Depending on your business, you may need to hire seasonal or temporary workers. For instance, retail stores need additional help during the holidays. Others need more hands for sporting events. In fact, spring training stadiums need to employ an entire staff of personnel in March. Whatever the reason – new people are needed. And that can come with questions over tax treatments and payroll.
When it comes to withholding tax, seasonal or temporary employees and their employers are subject to the same rules as all other employees. You must pay Social Security and Medicare taxes. It also includes state and local taxes. Unemployment benefits and workers’ compensation are also mandated. It is important to classify employees correctly, too. If it’s discovered a company is treating a regular employee as if he or she were temporary, fines can be imposed.

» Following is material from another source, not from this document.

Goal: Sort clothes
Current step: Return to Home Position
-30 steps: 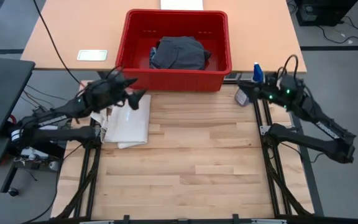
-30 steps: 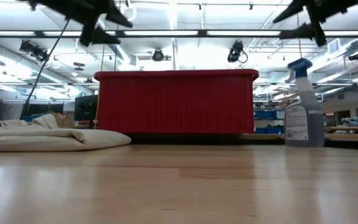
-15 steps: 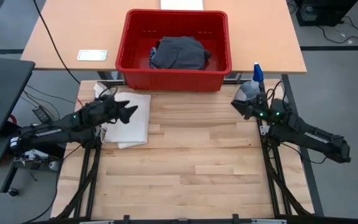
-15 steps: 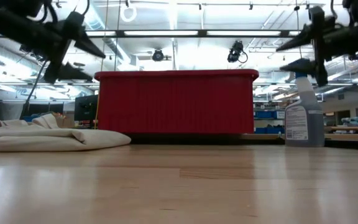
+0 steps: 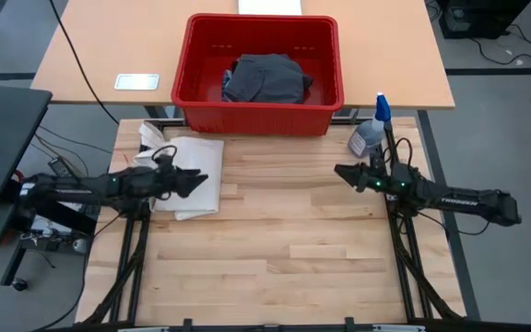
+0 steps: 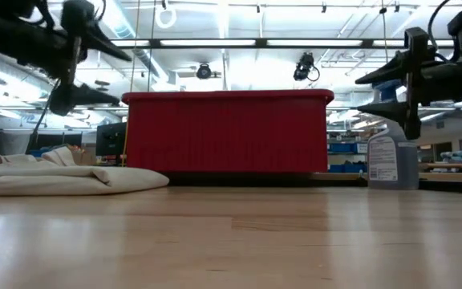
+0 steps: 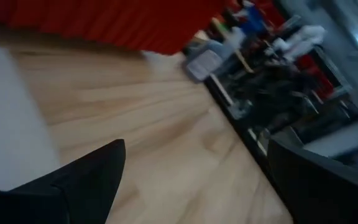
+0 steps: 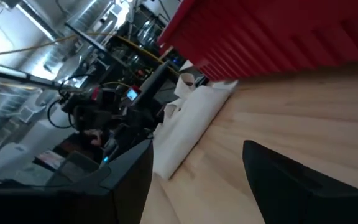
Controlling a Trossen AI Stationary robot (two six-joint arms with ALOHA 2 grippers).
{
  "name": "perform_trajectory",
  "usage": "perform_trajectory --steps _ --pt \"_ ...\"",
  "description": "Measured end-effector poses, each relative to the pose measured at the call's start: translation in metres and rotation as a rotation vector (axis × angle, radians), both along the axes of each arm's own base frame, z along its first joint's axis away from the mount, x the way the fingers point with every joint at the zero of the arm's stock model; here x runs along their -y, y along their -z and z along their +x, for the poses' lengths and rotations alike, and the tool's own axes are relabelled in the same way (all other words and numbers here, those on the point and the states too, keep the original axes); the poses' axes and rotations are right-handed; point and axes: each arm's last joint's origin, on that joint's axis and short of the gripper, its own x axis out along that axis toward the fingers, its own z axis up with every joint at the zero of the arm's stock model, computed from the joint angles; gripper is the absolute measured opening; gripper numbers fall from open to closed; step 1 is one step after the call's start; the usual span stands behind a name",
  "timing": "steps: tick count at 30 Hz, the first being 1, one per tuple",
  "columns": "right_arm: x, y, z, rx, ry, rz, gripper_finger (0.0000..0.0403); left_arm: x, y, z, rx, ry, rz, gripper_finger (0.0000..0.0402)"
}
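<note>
- The clothes [image 5: 265,79] lie as a dark grey heap inside the red bin [image 5: 206,97], toward its middle and right, with a sliver of blue at the heap's left edge.
- The bin stands on the tan table [image 5: 90,55] at the far side, its near wall at the edge of the wooden table [image 5: 284,249].
- The left hand [image 5: 199,181] hangs low over the near part of the white tote [image 5: 192,159], which lies folded at the wooden table's far left corner. Its fingers [image 7: 86,177] are spread wide with nothing between them.
- The right hand [image 5: 343,174] is at the wooden table's right edge, just in front of the bottle [image 5: 372,135], pointing inward toward the left hand. It too is spread wide and holds nothing.
- In the low view both hands are above the table, the left hand [image 6: 123,78] over the tote [image 6: 62,178], the right hand [image 6: 359,95] beside the bottle [image 6: 391,152].
- Both arms stretch out low and nearly level along the table's sides.
</note>
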Motion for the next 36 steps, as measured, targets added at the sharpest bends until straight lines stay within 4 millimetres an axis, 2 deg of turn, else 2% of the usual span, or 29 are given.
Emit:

Guidelines created through the National Labor Relations Act and the Fair Labor Standards Act must be followed. Discrimination, harassment, and retaliation are all forbidden. That being said, it’s always wise to be upfront with a temporary employee about the length and stipulations of his or her service. And because seasonal employees are hired on and treated like regular employees, they will need to file out a W-4 when onboarding and receive a W-2 for tax purposes.
So go out and hire seasonal employees like the wind – but be mindful of tax rules!
These free resources should not be taken as tax or legal advice. Content provided is intended as general information. Tax regulations and laws change and the impact of laws can vary. Consult a tax advisor, CPA or lawyer for guidance on your specific situation.